The NSW Bureau of Crimes Statistics and Research (BOCSAR) just released its state custody figures for June 2022, which indicate that inmate numbers have continued on with their downward spiral that commenced at the onset of the COVID-19 pandemic.
Mid-year, there were 12,336 adult prisoners in the NSW correctional system, whilst prior to the onset of the coronavirus, in June 2019, there were 13,403 people inside this state’s prisons, marking a drop of over 1,000 prisoners.
But, in stark contrast, the number of First Nations inmates has continued to rise. Since March, an additional 117 adult Aboriginal people had been incarcerated in state gaols. This led to 3,581 First Nations adults inside in June, as compared with 3,474 back in mid-2019.
“Unfortunately, the COVID-related fall in the prison population was short-lived for Aboriginal people,” BOCSAR executive director Jackie Fitzgerald said in a statement earlier this month.
“Since June 2019, the Aboriginal male population has grown by 2.9 percent to 3,258. The Aboriginal female population also rose to 323, a growth of 5.2 percent.”
These figures indicate that while there have been less people out on the street, NSW police continued to target First Nations people in its operations.
And the data further reveals that despite Indigenous people making up less than 3 percent of the state populace, they account for 29 percent of those inside.
Settler colonial injustice
NSW is no anomaly when it comes to the disproportionate imprisonment of Aboriginal and Torres Strait Islander peoples. Indeed, the First Peoples of this continent are amongst the most incarcerated people on the planet.
The latest ABS figures show that in March, of the 40,333 adult prisoners locked up in Australian gaols nationwide, 12,566 were First Nations inmates, which accounts for 31 percent of that population, while Indigenous people, again, make up less than 3 percent of the overall national populace.
The reasons for these disparities are well documented: a dispossessed people, marginalised by the settler colonial society established on their land, are overpoliced by its law enforcement systems, with its courts more likely to deny bail and impose custodial penalties upon them.
And not only does the Australian criminal justice system overincarcerate First Nations people, but when they are in the custody of law enforcement or corrections, Aboriginal and Torres Strait Islander people die in disproportionate numbers.
Deaths in custody
The count being kept by the NSW Council for Civil Liberties puts the number of Aboriginal deaths in custody at 498 deaths, since the Royal Commission into such deaths handed down its final report in 1991.

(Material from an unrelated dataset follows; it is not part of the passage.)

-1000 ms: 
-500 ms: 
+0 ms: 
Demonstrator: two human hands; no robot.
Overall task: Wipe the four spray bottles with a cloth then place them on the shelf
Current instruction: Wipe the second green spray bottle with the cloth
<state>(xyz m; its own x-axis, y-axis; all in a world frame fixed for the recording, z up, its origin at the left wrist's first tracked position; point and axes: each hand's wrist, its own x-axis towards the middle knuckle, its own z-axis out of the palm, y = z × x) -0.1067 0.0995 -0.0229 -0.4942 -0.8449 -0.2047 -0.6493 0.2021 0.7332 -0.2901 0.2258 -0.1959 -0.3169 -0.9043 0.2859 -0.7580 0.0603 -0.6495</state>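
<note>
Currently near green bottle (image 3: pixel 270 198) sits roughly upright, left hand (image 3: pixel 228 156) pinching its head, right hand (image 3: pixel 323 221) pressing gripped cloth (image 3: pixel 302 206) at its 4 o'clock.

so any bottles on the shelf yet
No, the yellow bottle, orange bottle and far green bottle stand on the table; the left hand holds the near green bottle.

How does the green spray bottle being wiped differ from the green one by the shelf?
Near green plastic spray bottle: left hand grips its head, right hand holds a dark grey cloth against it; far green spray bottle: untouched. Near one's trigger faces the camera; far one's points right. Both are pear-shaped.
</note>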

The last death involved an unidentified 32-year-old Aboriginal man being found unconscious in his cell in Western Australia’s Casuarina Prison on 31 July.
At the time the Royal Commission handed down its comprehensive 339 recommendations on how to prevent First Nations custodial deaths in 1991, 14 percent of the nation’s adult prisoner population was Indigenous. Yet, 30 years on, this has more than doubled to 31 percent.

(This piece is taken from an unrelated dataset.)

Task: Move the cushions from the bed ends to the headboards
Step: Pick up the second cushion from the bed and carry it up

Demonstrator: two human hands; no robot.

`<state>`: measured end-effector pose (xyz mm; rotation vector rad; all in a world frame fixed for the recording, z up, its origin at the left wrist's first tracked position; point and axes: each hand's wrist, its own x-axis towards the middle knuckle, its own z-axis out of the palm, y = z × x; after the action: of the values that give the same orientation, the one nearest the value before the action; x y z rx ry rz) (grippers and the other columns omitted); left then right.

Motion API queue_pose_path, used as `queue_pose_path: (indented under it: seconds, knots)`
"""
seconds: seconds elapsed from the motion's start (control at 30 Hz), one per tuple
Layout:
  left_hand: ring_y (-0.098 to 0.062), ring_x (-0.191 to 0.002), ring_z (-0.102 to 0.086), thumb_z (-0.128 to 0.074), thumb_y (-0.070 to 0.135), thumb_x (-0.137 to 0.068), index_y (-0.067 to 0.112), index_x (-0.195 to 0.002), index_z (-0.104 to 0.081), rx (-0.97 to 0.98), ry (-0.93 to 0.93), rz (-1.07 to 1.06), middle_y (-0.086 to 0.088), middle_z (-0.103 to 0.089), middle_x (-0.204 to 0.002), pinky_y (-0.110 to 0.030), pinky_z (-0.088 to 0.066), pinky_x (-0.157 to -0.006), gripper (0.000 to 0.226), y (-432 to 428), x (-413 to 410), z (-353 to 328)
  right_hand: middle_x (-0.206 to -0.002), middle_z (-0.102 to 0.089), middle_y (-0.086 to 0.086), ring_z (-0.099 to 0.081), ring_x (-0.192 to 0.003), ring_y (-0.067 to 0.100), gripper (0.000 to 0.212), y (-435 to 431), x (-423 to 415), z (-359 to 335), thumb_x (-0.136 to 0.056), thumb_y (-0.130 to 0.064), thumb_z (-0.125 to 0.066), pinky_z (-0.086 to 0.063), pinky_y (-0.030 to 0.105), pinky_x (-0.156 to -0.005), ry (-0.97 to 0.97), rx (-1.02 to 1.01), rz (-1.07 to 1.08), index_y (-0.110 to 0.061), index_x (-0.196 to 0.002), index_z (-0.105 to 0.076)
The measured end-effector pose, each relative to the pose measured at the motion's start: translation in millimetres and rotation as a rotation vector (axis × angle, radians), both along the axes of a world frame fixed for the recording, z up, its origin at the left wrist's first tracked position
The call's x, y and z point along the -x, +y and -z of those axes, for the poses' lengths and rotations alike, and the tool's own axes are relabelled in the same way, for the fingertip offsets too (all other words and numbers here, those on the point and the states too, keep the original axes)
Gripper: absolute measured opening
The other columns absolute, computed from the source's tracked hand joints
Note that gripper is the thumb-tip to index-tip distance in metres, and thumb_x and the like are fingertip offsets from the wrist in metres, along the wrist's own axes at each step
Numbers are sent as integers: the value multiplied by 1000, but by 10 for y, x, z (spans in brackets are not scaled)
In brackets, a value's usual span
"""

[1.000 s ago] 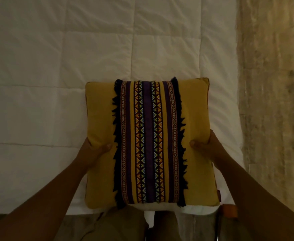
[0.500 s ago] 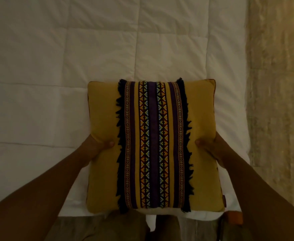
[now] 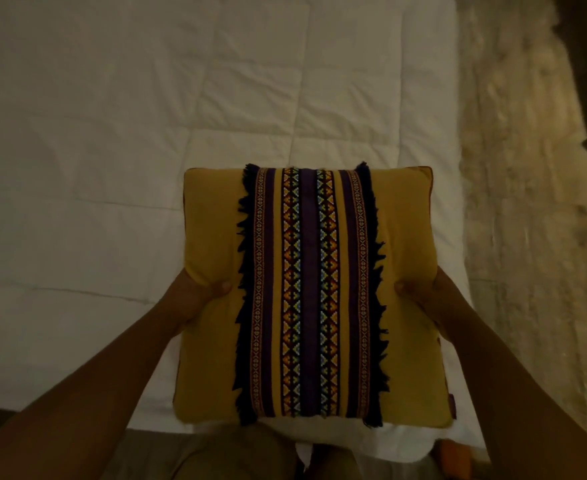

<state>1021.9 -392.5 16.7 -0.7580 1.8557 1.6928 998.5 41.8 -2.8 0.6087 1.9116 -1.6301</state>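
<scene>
Both hands are clamped on the cushion (image 3: 314,296) at the near end of the bed (image 3: 112,150): left hand (image 3: 195,299) pinching its left edge, right hand (image 3: 427,299) its right, thumbs on top. It dents under the thumbs, so likely soft and light; side edges look like the sensible hold. Mustard yellow, with a fringed, patterned purple band running near to far.

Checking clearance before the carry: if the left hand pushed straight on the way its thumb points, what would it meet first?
The left hand points inward across the cushion, so its thumb would probably first meet the dark fringe edging the patterned band.
</scene>
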Motion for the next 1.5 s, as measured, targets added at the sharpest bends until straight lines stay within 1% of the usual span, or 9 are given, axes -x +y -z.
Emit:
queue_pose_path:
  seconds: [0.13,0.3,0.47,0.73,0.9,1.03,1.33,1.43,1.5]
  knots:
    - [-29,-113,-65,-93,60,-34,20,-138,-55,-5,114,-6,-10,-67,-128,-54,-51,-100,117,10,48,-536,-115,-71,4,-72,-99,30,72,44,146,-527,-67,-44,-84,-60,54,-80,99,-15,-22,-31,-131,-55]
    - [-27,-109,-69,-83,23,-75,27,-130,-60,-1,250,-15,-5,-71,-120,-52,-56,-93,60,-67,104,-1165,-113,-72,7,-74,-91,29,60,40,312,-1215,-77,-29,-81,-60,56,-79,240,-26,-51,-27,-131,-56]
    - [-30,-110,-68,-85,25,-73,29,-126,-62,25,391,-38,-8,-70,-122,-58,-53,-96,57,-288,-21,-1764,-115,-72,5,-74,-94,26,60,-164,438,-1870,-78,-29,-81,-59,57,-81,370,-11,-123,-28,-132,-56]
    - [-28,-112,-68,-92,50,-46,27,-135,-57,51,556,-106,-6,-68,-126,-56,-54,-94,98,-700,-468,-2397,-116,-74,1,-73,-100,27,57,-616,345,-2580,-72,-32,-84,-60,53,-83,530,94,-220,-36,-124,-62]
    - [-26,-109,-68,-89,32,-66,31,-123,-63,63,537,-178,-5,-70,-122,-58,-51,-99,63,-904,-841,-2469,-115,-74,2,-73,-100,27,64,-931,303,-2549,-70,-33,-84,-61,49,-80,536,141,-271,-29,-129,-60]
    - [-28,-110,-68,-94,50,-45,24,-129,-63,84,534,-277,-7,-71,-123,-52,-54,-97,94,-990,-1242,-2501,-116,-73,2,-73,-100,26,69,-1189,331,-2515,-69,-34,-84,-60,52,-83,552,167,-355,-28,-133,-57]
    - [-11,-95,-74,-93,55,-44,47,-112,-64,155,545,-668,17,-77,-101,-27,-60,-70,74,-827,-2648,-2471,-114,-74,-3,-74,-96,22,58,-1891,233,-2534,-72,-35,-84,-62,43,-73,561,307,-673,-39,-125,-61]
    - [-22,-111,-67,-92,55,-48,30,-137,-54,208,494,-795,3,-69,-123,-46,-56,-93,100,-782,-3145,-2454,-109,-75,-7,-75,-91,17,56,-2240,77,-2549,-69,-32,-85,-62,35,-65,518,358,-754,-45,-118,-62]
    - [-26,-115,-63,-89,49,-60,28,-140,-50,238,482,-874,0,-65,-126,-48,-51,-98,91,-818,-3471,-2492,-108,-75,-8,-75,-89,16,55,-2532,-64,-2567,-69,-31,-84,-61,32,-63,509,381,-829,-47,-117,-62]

The Guardian reported earlier this week that 16 Aboriginal people were killed during NSW police operations last year, which doubled on the previous 1997 record, which saw eight Indigenous individuals lose their lives to state law enforcement.
These figures included 45-year-old Gomeroi man Stanley Russell, who was shot by NSW police officers in his aunt’s Seven Hills home last November, whilst she had been politely asked to step outside.
Tragically, Russell’s was not the first death in custody his family has had to endure. Stanley’s older brother, Edward, died whilst he was serving time in Sydney’s Long Bay Gaol in 1999, when he was just 26 years old.